Earth to Apple: You Have a Problem in China

For several decades now, Apple and many other major manufacturers have assumed that a basic model of manufacturing in China would endure forever: the Chinese would allow virtually unlimited import of Japanese parts for assembly into products destined for both the Chinese market and the world. The Apple iPhone, according to one study, consists of 34 percent Japanese content (mostly from Toshiba), followed by German and Korean content. Chinese labor and American design are relatively minor elements in the overall value of the product.

But the military buildup that is occurring between China and Japan–although clearly years away from any real conflict–is a matter of concern to manufacturers who need to make multi-year decisions about where to manufacture and how to procure parts. What happens if the Chinese start turning the screws on the Japanese to bring military and economic pressure to bear against them? We’ve seen some relatively minor points of economic conflict emerge such as anti-Japanese riots and the flap over China’s limits on the exports of rare earths.

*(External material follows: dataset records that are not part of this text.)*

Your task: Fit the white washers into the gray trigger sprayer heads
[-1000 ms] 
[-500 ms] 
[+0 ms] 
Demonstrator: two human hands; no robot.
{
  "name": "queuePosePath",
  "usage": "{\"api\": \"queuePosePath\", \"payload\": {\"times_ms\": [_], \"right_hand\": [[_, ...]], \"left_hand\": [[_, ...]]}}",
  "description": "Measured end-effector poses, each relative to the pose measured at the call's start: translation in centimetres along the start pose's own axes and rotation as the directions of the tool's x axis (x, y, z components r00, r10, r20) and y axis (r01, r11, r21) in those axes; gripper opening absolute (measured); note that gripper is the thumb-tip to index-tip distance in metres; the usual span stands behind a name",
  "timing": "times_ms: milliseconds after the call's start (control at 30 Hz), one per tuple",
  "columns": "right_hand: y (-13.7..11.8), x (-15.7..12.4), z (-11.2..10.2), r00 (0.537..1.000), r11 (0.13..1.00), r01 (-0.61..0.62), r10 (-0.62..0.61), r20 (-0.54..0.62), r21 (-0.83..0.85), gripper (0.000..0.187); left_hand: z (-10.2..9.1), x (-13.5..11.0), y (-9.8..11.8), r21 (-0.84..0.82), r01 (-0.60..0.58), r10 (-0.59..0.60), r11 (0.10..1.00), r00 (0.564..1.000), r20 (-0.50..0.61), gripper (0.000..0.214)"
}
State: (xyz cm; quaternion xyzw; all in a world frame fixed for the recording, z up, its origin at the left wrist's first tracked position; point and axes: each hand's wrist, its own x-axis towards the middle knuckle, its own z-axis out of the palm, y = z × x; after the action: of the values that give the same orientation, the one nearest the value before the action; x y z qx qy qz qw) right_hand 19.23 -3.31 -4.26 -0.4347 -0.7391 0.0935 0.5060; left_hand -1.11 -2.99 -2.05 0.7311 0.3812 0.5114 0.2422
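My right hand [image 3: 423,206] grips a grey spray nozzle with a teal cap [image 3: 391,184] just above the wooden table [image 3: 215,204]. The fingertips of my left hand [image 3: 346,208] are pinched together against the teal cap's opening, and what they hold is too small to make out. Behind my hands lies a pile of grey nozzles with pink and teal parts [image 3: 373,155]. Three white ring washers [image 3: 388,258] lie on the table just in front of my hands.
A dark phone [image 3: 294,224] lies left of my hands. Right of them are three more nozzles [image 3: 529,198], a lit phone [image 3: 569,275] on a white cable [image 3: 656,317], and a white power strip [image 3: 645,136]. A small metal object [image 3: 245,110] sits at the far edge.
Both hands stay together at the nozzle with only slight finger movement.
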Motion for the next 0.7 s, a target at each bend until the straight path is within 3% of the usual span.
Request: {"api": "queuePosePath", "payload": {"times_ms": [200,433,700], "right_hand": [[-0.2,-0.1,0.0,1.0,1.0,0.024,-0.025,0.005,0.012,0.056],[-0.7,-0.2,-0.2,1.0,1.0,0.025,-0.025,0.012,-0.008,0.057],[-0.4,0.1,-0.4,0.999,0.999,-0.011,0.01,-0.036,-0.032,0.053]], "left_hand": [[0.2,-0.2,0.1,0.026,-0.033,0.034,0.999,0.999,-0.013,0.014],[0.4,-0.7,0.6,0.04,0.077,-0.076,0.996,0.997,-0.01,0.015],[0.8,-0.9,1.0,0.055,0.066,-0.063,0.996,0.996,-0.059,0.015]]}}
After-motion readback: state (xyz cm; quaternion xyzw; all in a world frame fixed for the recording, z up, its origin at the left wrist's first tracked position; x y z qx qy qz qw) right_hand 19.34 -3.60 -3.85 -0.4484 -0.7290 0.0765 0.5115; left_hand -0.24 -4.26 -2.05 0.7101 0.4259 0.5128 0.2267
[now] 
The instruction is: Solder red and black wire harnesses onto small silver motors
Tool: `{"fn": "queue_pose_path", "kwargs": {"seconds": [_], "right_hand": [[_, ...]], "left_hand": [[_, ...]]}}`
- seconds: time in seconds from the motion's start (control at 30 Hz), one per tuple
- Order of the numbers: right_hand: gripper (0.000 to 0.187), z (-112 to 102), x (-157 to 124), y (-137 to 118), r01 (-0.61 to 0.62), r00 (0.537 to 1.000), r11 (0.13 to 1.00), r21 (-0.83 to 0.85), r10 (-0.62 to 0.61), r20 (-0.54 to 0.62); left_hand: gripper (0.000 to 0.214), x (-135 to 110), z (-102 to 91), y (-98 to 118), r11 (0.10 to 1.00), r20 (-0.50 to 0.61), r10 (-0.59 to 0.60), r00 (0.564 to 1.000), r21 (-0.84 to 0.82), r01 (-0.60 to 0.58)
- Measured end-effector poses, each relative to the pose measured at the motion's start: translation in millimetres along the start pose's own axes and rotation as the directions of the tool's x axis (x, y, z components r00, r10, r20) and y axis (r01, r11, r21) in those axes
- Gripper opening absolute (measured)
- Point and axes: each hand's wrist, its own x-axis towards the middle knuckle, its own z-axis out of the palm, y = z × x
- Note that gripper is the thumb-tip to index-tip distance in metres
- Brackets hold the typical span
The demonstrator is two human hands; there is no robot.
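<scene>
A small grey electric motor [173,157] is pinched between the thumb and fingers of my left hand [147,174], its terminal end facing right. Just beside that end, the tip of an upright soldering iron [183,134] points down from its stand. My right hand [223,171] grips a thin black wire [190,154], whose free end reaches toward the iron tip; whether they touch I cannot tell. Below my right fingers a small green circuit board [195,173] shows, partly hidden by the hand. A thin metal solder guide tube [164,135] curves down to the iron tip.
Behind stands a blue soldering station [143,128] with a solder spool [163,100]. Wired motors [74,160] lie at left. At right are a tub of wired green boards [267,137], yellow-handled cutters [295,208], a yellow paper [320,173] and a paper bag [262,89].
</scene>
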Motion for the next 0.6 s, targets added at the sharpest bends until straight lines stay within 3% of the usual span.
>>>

What if it gets worse? That seems likely. Neither side shows any sign of wishing to back down from strong rhetorical and nationalistic positions. What if the Chinese start imposing duties on the import of Japanese components into China? What if shipments start getting held up on the docks for mysterious reasons?

Those scenarios, which would have been unthinkable three or four years, are now thinkable. CEOs of any company that assembles products in China using Japanese components must now plan scenarios and alternatives. That’s the only responsible path to take.

Of all companies, Apple is arguably the most exposed because it has Taiwanese companies running the plants in China that make almost all its products. Apple has said it will spend $100 million to relocate or locate a manufacturing line in the United States, but so far nothing has happened.

It won’t be easy for Apple or anyone else. Entire supply chains of vendors exist in East Asia. They don’t have presences in North America. But it’s time to get serious about planning alternatives to making things in China with Japanese parts.